MEDAN – Politisi PKS yang juga anggota DPRD Kota Medan, Zulham Efendi, S.Pd., M.I., menyoroti kondisi distribusi bahan bakar minyak (BBM) bersubsidi yang dalam beberapa hari terakhir memicu antrean panjang di sejumlah Stasiun Pengisian Bahan Bakar Umum (SPBU).
Menurut Zulham, fenomena tersebut diduga dipengaruhi oleh kenaikan harga BBM nonsubsidi, khususnya Pertamax, yang berdampak pada perubahan perilaku masyarakat dalam memilih bahan bakar.

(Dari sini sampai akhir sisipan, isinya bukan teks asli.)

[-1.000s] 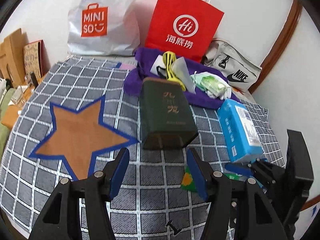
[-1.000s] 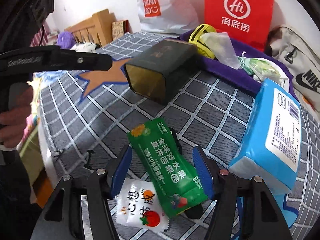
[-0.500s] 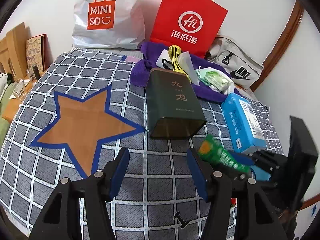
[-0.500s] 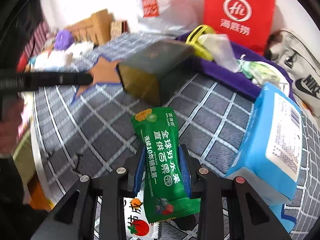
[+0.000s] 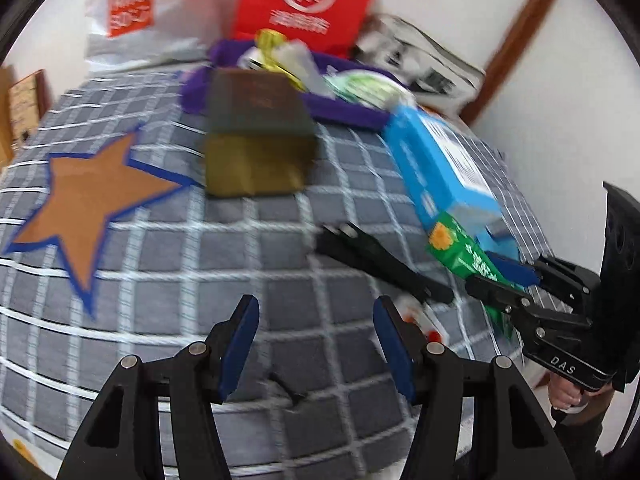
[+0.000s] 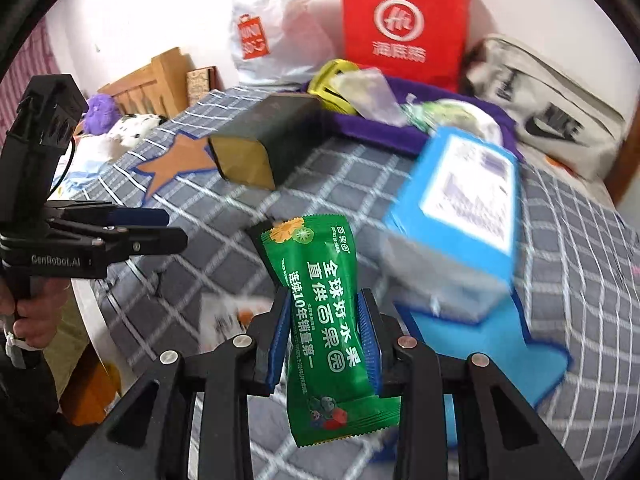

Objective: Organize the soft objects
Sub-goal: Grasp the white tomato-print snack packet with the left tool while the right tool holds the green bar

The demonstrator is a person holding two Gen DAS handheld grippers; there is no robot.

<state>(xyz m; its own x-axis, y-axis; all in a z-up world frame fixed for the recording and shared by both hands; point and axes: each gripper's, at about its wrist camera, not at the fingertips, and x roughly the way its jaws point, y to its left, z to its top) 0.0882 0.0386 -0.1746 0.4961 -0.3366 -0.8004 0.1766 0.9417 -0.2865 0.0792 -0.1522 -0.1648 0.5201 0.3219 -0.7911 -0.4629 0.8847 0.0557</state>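
Observation:
My right gripper [image 6: 324,328] is shut on a green snack packet [image 6: 324,304] and holds it above the checked cloth; the packet also shows in the left wrist view [image 5: 464,256]. A white packet with a tomato print [image 6: 228,316] lies on the cloth below it. My left gripper [image 5: 316,344] is open and empty over the cloth's near part; it shows at the left of the right wrist view [image 6: 160,228]. A blue tissue pack [image 6: 460,208] lies to the right. A purple tray [image 6: 384,132] with several soft items stands at the back.
A dark green tin box [image 5: 256,132] lies on its side mid-cloth. An orange star patch [image 5: 88,196] is at the left. A red paper bag [image 5: 308,4], a white Miniso bag [image 5: 132,8] and a grey Nike bag [image 6: 552,120] line the back wall.
My right gripper has lifted the green packet higher off the cloth, uncovering the white tomato packet. My left gripper has swung right and lower; both views are blurred by motion.

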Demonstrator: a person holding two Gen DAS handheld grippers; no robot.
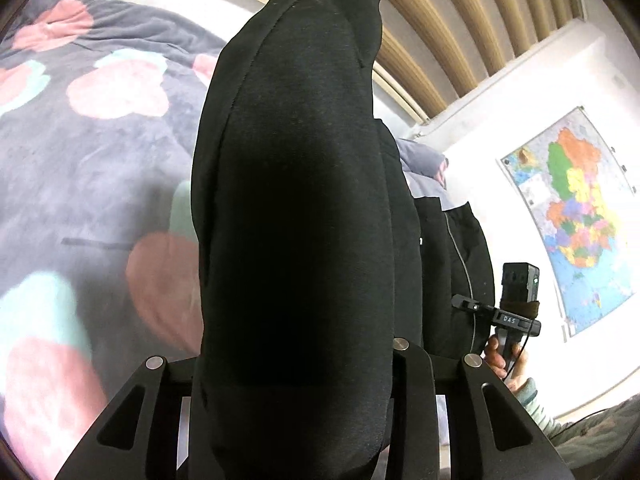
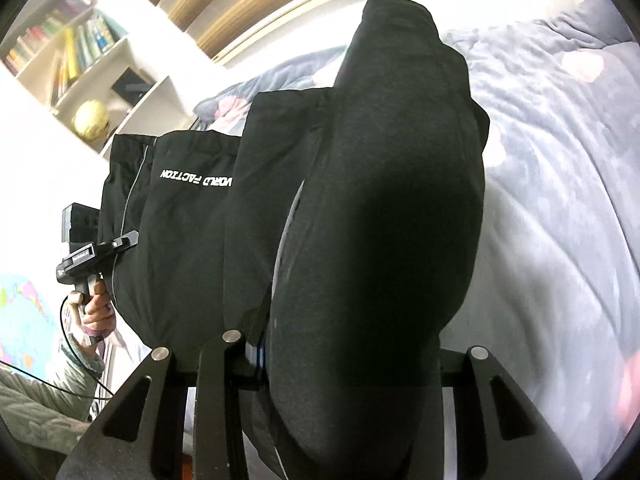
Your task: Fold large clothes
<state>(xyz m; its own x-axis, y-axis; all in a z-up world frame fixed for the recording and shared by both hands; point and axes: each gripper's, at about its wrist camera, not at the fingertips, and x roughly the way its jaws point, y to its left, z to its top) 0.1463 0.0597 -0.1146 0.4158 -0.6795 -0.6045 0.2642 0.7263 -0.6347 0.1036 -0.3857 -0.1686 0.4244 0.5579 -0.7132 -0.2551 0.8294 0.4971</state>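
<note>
A grey flower-print duvet is covering the bed beneath both grippers. The left gripper is clamping a thick fold of the black jacket, its fingers hidden in the cloth; the right gripper is pinching another fold, and the jacket is hanging stretched between them above the duvet. Behind, white shelves are holding books and a yellow ball; a map is hanging on the wall.

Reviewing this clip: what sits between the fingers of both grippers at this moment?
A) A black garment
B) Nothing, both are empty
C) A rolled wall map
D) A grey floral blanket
A: thick folds of the black garment fill the left gripper and the right gripper, lifted above the floral blanket.
</note>
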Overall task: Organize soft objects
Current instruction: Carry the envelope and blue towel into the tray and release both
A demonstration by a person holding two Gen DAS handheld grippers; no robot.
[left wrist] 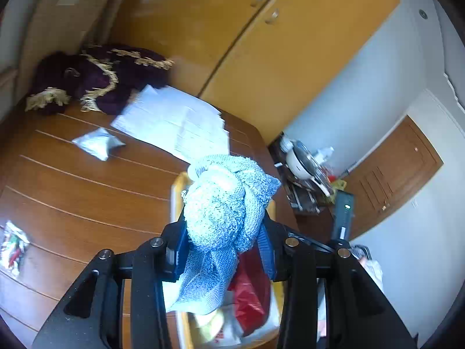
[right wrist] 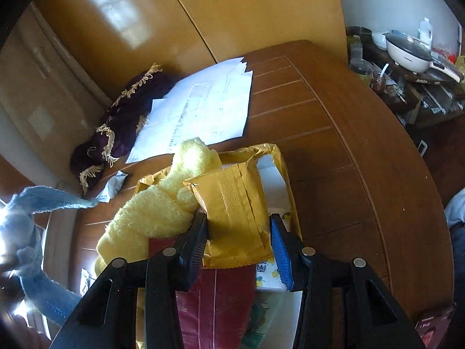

"Sekarang ini saya lihat sudah mulai banyak yang antre untuk mengisi BBM bersubsidi, terkhusus Solar. Rata-rata stok Solar di SPBU sering habis, dan kalaupun ada, antreannya cukup panjang," ujar Zulham, Kamis (11/6/2026).
Ia menilai kondisi tersebut perlu segera mendapat perhatian serius dari pemerintah dan pihak terkait agar tidak berkembang menjadi persoalan yang lebih besar dan mengganggu aktivitas ekonomi masyarakat.
Menurutnya, BBM bersubsidi seperti Pertalite dan Solar memiliki peran penting dalam mendukung berbagai sektor usaha, transportasi, serta aktivitas masyarakat sehari-hari. Karena itu, ketersediaan stok harus tetap terjaga agar roda perekonomian tidak terganggu.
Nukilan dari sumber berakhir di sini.